ESEARCH AND OTHER ISSUES WHICH NEED TO BE ADDRESSED
From the two days of presentations, it is clear that research addressing the following areas must be undertake. Full cooperation and collaboration among the Scientists in the region is vital. Issues such as funding and tools/equipment to use must be clearly tackled.

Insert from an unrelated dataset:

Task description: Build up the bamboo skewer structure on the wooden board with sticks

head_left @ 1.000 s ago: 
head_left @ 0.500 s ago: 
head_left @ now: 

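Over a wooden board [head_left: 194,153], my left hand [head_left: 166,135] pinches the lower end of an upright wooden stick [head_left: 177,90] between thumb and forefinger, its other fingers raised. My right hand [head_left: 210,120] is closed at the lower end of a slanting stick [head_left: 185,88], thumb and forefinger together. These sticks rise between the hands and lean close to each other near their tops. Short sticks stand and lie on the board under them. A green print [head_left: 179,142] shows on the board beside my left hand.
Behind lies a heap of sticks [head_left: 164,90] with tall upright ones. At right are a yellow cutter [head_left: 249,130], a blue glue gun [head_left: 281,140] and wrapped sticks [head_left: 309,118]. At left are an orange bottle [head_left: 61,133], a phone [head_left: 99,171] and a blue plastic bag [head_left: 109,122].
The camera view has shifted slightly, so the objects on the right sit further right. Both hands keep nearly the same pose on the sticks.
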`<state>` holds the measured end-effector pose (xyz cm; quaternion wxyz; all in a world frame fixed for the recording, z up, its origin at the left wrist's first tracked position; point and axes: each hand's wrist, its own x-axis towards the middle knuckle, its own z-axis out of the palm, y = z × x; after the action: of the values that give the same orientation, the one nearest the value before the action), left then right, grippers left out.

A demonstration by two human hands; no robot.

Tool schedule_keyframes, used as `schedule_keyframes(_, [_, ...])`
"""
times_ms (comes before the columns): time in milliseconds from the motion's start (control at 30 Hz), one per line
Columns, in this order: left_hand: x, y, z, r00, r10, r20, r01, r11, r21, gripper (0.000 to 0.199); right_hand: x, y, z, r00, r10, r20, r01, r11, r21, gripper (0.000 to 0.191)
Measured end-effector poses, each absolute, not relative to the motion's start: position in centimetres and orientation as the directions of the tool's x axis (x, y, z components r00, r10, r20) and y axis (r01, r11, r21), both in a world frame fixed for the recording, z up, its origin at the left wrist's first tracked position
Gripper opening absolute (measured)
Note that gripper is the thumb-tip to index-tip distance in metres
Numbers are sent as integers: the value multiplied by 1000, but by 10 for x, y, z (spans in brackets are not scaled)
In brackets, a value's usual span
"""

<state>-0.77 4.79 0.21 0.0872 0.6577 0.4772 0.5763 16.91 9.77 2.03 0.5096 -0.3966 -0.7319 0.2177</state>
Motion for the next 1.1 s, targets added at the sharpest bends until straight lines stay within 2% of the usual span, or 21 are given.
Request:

Genetic conservation and biodiversity i.Characterisation of indigenous animals ii.Identification of endangered species iii.Development of strategies that can be used for conservation of animal genetic resources and utilisation iv.How best to fund these activities
Studies on adaptive traits
The following areas of concern should be addressed inorder to improve adaptive traits: i.Disease resistance; with the background of drug resistance, environmental concerns and consumer preferences ii.Water economy in the drought endemic region iii:Utilisation of poor quality feedstuffs iv.Heat tolerance
The following tools can be used to carry out the above studies i.Biotechnology, where appropriate ii.Conventional breeding tools (BLUP) iii.A combination
Genotype by environment interaction
The following areas need to be addressed: i.What is the best strategy for addressing changes in the environment? For example should we use of adapted breeds or change the environment? ii.How can we best address the antagonism between adaptive traits and productive traits? iii.How can we include future changes in the environment in genetic improvement programmes?
Market requirements
Comprehensive market studies should be undertaken. Specifically, the following areas must be addressed. i.Current market intelligence. Collaboration with socio-economists is essential ii.Projections of future market (local and export) requirements ii.Use of farmer participatory approaches to evaluate subsistence needs iv.Educating the market about undesirable consumption patterns
Cost of Genetic improvement
The cost of genetic improvement must be evaluated. This can be done in the following manner: i.Technology assessment in dollar terms ii.Loss in biodiversity iii.Loss in adaptive traits iv.Other environmental and hidden costs.
FOLLOW-UP
It is important to take advantage of this momentum and contacts established here and think of concrete measures to action some of the issues discussed here in the past two days. With the All Africa Animal Production Conference in South Africa next year, this meeting may be used as a stepping stone for initiating a number of activities to be reviewed at that conference.